Let $n_i$ be moles of $M_{\nu_+}X_{\nu_-}$ with which the solution is prepared.

$\alpha$ represents the fraction of $M^{Z_+}$ that does not associate (remains free in solution).

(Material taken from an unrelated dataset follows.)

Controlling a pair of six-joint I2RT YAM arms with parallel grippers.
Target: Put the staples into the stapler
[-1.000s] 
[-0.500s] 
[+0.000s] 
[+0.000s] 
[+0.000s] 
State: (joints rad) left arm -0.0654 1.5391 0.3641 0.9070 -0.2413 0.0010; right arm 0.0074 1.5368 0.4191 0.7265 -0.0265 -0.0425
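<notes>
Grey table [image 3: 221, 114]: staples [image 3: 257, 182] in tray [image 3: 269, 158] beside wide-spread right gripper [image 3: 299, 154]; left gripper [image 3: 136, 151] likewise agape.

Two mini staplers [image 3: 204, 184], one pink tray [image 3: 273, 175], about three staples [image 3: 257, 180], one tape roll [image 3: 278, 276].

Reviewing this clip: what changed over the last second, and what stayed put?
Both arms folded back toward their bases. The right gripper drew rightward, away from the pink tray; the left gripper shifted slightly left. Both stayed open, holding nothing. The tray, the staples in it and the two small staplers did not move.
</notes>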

Under these conditions in the solution we have: \begin{eqnarray} n_+ & = & \alpha\nu_{+}n_i\\ n_{PI} & = & \nu_{-}n_i-n_+ =\nu_+n_i- \alpha\nu_{+}n_i=\nu_{+}n_i(1-\alpha)\\ n_- & = & \nu_-n_i-n_{PI}=\nu_-n_i-\nu_+n_i(1- \alpha)=\left[\nu_--\nu_+(1-\alpha)\right]n_i \end{eqnarray} Dividing by the kg of solvent gives the molalities. \begin{eqnarray} m_+ & = & \alpha \nu_+ m_i\\ m_- & = & \left[\nu_- - \nu_+(1-\alpha)\right]m_i \end{eqnarray} Substituting into equation (61) $$\mu_i =\mu_{i}^{0} + RTln\left[\gamma_{\pm}^{\nu}\left(\frac{\alpha\nu_+m_i }{m^0}\right)^{\nu_+}\left(\frac{[\nu_--\nu_+(1-\alpha)]m_i}{m^0}\right)^{\nu_ -}\right]$$

Grouping Terms $$\mu_i =\mu_{i}^{0} + RTln\left[\gamma_{\pm}^{\nu}\alpha^{\ nu_+}\nu_{\pm}^{\nu}\left[1-(1-\alpha)\frac{\nu_+}{\nu_-}\right]^{\nu_-}\left(\ frac{m_i}{m^0}\right)^{\nu}\right]$$ Dividing all exponents by $\nu$ $$\mu_i =\mu_{i}^{0 } + \nu RTln\left[\gamma_{\pm}\alpha^{\nu_+/\nu}\nu_{\pm}\left[1-(1-\alpha)\frac{\nu_+}{ \nu_-}\right]^{\nu-/\nu}\left(\frac{m_i}{m^0}\right)\right]$$ Calling $\gamma_i=\alpha^{\ nu_+/\nu}\left[1-(1-\alpha)\frac{\nu_+}{\nu}\right]^{\nu_-/\nu}\gamma_{\pm}$, the potential chemical of an electrolyte with ionic association we have: $$\mu_ i=\mu_{i}^{0}+\nu RTln\left[\gamma_i \nu_{\pm}\frac{m_i}{m^0}\right]$$

$\gamma_i$: Stoichiometric activity coefficient on the molality scale.

$\gamma_{\pm}$: Mean ionic activity coefficient on the molality scale.